Wednesday 6 February 2008

Those Awkward Teenage Years

Non-Blondie, whose blog I always enjoy, just wrote a rather sad entry about her family. At least, it made me feel a bit sad. So while we’re on the subject, I’m moved to have a little whinge about my own family. Because as we know, blogging is free therapy. The best kind!

I grew up in an ordinary nuclear family. Well, ordinary in terms of headcount I suppose. My parents can most kindly be described as eccentric. They’ve mellowed out quite a lot in their old age. They were awful when I was a teenager. Maybe they found parenting teenagers traumatic; it certainly was for me. My teenage years were hell. As I remember it my mother at the worst times was depressed, sullen, and quick tempered. My father was extremely controlling, and seemed powered by unhappiness and spite. I don’t think our unhappy house was my fault; I think it was their relationship and situation. I felt sort of sorry for my unhappy mother, but it was difficult to be too sorry when she seemed to take it all out on me.

By the time I got to my teens, they had come to some sort of unspoken agreement that I wasn’t allowed out of the house after school, including on weekends, unless to organised activities such as music practice or swimming. My father enforced this pretty easily. We lived in a small community so if I went out he could find me with no difficulty and make a scene so acutely embarrassing to anyone let alone a gawky teenager that I didn’t bother to try. Picture it: me walking down the street with a friend one Saturday afternoon. My father turns up, red with fury. My father, in extremely posh English accent: “SPRITE!!!! THERE you are. We have been looking EVERYWHERE for you. Mummy is VERY ANGRY! WHY aren’t you at home doing your PRACTICES?” (Note to reader: ‘practices’ = music practice.) “GET. HOME. NOW.”

Likewise, there was no point having friends over. I have a memory from when I was about twelve that still makes my toes curl today. A friend from school was staying the night because her parents were away. We’d gone to bed, and were trying to get to sleep, when my dad decided it was time to have one of his dreaded room cleaning sessions in my brothers’ bedrooms. From the other side of the closed bedroom door we could hear his angry shouting, crashes as he threw their toys around and their furious sobbing. Things were never the same between me and that girl after that night, or maybe I was just too embarrassed to meet her eye again. We weren’t that good friends in the first place, anyway.

So it was a lot easier to be that weird girl with no friends than to try and break free from the house, or bring people home to see how awfully my parents treated me and my brothers. So I’d stay home, miserable, pretending to be doing homework productively when really I was reading books and dreaming of my life in the future once I’d escaped. I honestly didn’t have any friends until I went away to school at age 14 or 15. Boarding school was one of the best things that ever happened to me. My parents loved to preach about how easy I had it, not having to worry about bills and going to work, how I wouldn’t cope with being an adult, but I can honestly say, adulthood has been a picnic compared to my teen years and I would NEVER go back.
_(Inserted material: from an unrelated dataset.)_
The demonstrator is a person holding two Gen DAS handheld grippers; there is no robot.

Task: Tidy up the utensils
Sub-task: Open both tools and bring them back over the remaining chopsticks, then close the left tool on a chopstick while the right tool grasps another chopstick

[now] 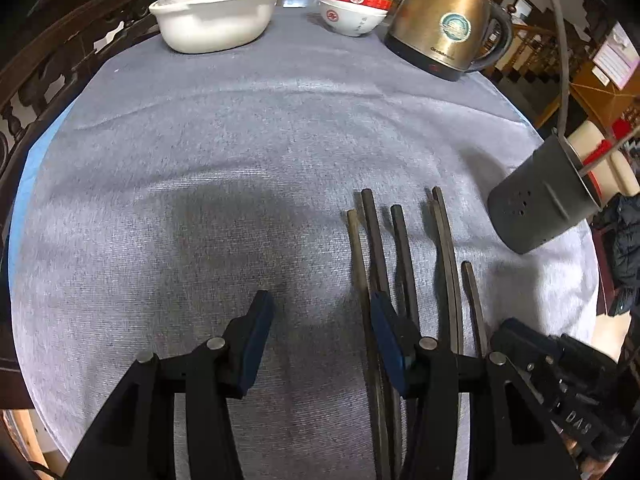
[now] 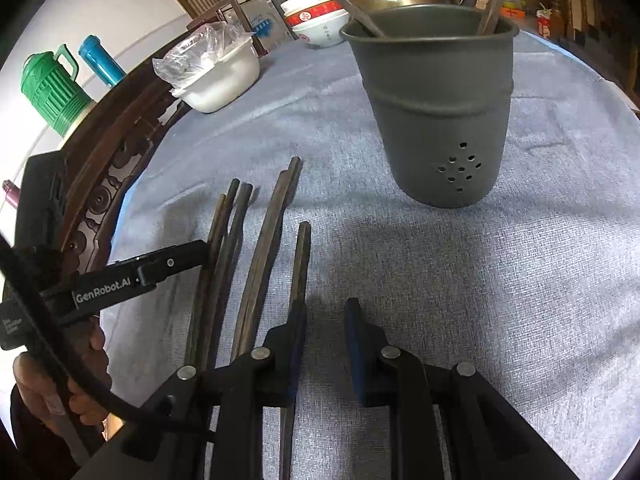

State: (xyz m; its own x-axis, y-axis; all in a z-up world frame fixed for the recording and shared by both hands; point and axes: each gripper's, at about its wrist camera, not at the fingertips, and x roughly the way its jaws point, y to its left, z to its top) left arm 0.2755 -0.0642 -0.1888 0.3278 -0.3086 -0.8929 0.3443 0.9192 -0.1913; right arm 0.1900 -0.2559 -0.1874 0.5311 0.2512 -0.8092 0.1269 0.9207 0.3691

I think my teen years explain a lot about me and my current state of woeful underachievement. My parents were so concerned with keeping me under lock and key so that I could perfect my middle class accomplishments – you should have heard them lamenting the fact Latin isn’t standard in schools any more – where if they’d allowed me to develop some social confidence with my peers I might have had a hell of a lot more going for me by the time I grew up. Things certainly got better on the social side in my late teens, but I rather suspect I have regressed lately. A lot of the time I just can’t be bothered with other people. Unless it’s someone who I totally click with, it seems easier to keep to myself. Sometimes it’s a real effort to be sociable, and honestly, I’m forcing myself.

Non-Blondie talked about the need not to blame your parents for stuff. I agree, yet where do you draw the line between blaming and explaining? I think most of my personality faults (and the good stuff too) is traceable to my childhood. How can I know things were caused by them, yet not blame them? In order to do that, whenever I get down thinking about it, I a) balance it out by thinking about the good stuff they did for me too; b) think about ways I can improve myself for the future; and c) change the subject in my head. I really don’t think about it that much.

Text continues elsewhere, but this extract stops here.